Mas nós, cristãos, os “mensageiros da paz”, deveríamos perceber essas mecânicas, que às vezes até nos ferem, e saber nos posicionar como alguém que “busca a paz e a segue” (1 Pe 3:11). A representação gay de um suposto** quadro do Da Vinci*, ou um beijo gay na abertura de um evento esportivo pouco me ofende, se é que o faz. É apenas o mundo sendo o mundo, como sempre foi. O que me preocupa é que, a cada batalha desta guerra, estamos perdendo cada vez mais a legitimidade diante deste mundo de falarmos em nome do “autor da paz”. E olha que a nossa guerra nem é contra carne ou sangue, não é?

E se você acha bobagem minha preocupação com essa “legitimidade” perante o mundo, então vou traduzir para o bom “evangeliquês”: estou falando de bom testemunho. Aquela reserva de respeito que todos procuram em nós quando falamos de Jesus por ai. E essa reserva secando mais e mais, a cada dia que passa.

Isso me preocupa.

*Atualização de 29/07/2023, às 7:43: conforme veiculado pela imprensa, no domingo, 28/07, Thomas Jolly, que é o diretor artistico da cerimônia de abertura das Olimpiadas, em entrevista a uma rede de TV local, negou a intenção de zombar com o quadro “A Última Ceia”.
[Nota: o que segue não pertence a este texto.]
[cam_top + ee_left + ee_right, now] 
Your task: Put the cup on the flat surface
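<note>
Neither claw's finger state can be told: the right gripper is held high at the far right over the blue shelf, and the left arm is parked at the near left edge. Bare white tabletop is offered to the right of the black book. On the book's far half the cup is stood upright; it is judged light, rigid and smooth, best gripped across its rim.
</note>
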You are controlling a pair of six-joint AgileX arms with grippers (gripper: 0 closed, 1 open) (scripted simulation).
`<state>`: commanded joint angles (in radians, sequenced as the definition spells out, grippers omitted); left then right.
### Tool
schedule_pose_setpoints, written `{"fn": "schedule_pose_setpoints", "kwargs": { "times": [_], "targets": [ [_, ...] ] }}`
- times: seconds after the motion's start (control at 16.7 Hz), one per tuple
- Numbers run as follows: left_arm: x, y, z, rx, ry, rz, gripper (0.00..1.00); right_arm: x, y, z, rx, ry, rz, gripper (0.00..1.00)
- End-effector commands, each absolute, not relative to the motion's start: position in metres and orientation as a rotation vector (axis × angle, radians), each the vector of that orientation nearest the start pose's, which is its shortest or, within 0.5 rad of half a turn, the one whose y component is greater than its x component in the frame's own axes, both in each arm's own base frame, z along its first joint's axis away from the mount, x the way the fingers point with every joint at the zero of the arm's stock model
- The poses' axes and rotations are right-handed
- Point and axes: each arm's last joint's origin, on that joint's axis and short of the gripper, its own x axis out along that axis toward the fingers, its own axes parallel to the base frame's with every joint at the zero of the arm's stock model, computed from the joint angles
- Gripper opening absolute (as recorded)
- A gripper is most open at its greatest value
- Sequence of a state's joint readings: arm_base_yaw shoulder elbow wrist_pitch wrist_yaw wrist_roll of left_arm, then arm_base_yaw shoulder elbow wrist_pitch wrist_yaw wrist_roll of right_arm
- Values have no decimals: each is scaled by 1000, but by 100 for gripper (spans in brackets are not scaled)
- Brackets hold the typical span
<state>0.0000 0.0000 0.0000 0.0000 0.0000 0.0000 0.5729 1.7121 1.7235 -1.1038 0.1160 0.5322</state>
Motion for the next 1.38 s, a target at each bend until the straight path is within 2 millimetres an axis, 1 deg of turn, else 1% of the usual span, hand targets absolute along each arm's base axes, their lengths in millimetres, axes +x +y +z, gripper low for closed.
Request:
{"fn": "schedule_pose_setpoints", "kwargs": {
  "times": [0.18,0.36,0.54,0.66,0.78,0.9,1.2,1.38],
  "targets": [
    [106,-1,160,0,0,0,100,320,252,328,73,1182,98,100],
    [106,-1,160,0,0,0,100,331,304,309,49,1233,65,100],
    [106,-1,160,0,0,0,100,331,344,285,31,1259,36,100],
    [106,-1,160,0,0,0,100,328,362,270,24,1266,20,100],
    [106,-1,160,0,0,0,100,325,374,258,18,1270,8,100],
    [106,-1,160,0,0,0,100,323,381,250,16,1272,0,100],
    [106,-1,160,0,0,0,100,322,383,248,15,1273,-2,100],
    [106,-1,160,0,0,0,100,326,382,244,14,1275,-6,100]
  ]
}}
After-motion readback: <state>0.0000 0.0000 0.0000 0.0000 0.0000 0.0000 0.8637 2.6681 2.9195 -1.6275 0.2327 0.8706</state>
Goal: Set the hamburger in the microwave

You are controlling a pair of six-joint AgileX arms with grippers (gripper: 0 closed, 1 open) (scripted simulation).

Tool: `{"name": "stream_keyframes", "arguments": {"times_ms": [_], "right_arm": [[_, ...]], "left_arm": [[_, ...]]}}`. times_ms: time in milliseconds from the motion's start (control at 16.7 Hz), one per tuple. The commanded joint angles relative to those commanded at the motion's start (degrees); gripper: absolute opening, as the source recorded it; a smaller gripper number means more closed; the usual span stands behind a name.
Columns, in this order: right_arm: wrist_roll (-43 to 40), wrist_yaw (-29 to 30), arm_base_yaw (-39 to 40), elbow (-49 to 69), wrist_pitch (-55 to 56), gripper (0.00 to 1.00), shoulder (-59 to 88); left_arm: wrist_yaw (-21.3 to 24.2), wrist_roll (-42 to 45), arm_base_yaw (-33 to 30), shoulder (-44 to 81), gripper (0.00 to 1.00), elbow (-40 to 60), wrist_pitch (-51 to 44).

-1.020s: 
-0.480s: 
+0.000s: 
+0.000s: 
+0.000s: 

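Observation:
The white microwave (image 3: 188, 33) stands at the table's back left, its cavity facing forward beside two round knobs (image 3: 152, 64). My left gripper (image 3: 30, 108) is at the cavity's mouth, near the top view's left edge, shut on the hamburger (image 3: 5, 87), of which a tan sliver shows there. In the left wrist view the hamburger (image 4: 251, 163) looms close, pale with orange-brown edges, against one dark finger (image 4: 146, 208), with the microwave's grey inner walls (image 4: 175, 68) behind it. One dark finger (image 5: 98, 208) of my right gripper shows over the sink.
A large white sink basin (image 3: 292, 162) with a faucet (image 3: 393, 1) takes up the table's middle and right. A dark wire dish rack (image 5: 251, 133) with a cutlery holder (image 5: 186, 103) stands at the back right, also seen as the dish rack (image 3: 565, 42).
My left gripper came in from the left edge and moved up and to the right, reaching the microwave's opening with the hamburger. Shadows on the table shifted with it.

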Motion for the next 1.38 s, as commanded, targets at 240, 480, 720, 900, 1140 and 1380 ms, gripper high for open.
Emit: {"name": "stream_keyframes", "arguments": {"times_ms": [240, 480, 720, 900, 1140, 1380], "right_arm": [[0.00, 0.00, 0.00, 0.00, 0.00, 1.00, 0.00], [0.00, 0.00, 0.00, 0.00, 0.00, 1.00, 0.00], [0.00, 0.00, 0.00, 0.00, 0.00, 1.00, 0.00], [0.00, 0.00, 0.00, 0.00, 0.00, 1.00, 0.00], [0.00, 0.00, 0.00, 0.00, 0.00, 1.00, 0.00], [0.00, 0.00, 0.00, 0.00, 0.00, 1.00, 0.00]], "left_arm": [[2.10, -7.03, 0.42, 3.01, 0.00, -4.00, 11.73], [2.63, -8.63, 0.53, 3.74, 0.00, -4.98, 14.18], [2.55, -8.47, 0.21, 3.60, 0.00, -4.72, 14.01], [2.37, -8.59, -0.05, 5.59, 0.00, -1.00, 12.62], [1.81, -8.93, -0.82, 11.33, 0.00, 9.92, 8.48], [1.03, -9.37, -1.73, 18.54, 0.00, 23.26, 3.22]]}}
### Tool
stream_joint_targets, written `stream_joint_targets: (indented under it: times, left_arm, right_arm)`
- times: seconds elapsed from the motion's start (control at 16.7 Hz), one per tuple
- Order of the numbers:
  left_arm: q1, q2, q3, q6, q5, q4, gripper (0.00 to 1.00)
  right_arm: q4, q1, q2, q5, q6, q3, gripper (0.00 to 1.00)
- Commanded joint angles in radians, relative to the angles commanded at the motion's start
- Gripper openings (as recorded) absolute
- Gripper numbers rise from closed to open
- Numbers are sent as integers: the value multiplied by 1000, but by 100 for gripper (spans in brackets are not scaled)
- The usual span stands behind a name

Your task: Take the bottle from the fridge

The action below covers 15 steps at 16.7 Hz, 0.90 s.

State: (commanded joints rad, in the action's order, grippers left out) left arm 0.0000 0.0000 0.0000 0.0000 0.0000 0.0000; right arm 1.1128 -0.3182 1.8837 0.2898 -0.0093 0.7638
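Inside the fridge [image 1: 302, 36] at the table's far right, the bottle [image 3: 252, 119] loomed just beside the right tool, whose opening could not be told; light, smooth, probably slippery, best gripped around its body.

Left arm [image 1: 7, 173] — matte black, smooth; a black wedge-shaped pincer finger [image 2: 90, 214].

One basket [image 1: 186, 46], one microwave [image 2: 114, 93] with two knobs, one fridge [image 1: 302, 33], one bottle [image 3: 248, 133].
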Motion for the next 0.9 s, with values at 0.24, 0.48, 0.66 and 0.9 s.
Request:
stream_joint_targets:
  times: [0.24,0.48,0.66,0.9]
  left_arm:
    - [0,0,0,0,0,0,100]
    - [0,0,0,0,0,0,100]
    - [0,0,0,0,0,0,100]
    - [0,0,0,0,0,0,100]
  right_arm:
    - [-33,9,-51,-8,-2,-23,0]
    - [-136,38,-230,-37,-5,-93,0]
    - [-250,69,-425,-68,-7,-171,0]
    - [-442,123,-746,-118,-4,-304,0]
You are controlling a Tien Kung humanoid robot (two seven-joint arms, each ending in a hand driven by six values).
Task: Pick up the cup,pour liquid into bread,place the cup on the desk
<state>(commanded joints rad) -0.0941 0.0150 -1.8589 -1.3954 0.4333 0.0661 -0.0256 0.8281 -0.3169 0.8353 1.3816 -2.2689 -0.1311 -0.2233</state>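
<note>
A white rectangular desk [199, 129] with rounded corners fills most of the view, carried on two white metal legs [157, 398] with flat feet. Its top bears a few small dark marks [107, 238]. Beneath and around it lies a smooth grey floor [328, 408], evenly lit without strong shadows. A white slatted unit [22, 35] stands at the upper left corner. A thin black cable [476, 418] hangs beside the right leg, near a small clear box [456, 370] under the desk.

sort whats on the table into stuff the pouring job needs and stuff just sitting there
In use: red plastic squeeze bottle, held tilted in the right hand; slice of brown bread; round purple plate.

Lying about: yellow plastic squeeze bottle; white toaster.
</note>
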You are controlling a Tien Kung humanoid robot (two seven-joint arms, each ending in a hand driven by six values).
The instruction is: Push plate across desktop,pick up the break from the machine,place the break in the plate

Nunca encontrarão da minha parte nenhuma vontade de zombar, de difamar nada. Eu queria fazer uma cerimônia que reparasse, que reconciliasse. Que também reafirmasse os valores da nossa República”, disse ele na entrevista.

Posto isso, podemos assumir duas situações:

  • Ou ele realmente não teve intenção, mas como um diretor de um evento de tamanha grandiosidade, não poderia errar tão crasso (podemos assumir que foi erro, baseado no que ele disse, certo?), despertando acidentalmente a ira não apenas em mundo polarizado, mas em uma França polarizada e ainda ferida por um período de eleições (sabemos bem como é isso).
  • Ou é apenas uma desculpa, mesmo, para tentar por panos quentes no assunto.

Mas, também precisamos lembrar que o problema de muitos não é com a presença LGBT no quadro da Santa Ceia, nem com a presença LGBT na abertura das Olimpíadas, e sim com a presença LGBT em qualquer lugar.

Esse é apenas mais um triste efeito colateral da guerra cultural nossa de cada dia: todo mundo perde a razão.

**A segunda atualização, do mesmo dia, às 15:50, é pra citar que segundo a organização, o quadro referenciado na cena seria o “Festin des Dieux” de Jan Harmensz van Biljert, e não a famosa Ceia de DaVinci.

Olhando bem para a foto que ilustra esse texto, penso que pra acreditar que todo esse barulho provocado “foi sem querer querendo”, sem qualquer intenção de provocar e apenas “reparar e reconciliar”, como disse Jolly, das duas uma: ou ele foi muito tolo em acreditar, ou eu quem devo ser tolo, se acreditar.

É isso. Estamos a 0 dias sem tretas por causa de polarização neste mundo vil. Mais um motivo para pensarmos bem se vamos, finalmente, tomar uma verdadeira postura cristã de sabedoria diante do caos ou se vamos apenas continuar reagindo, roboticamente. Pense aí.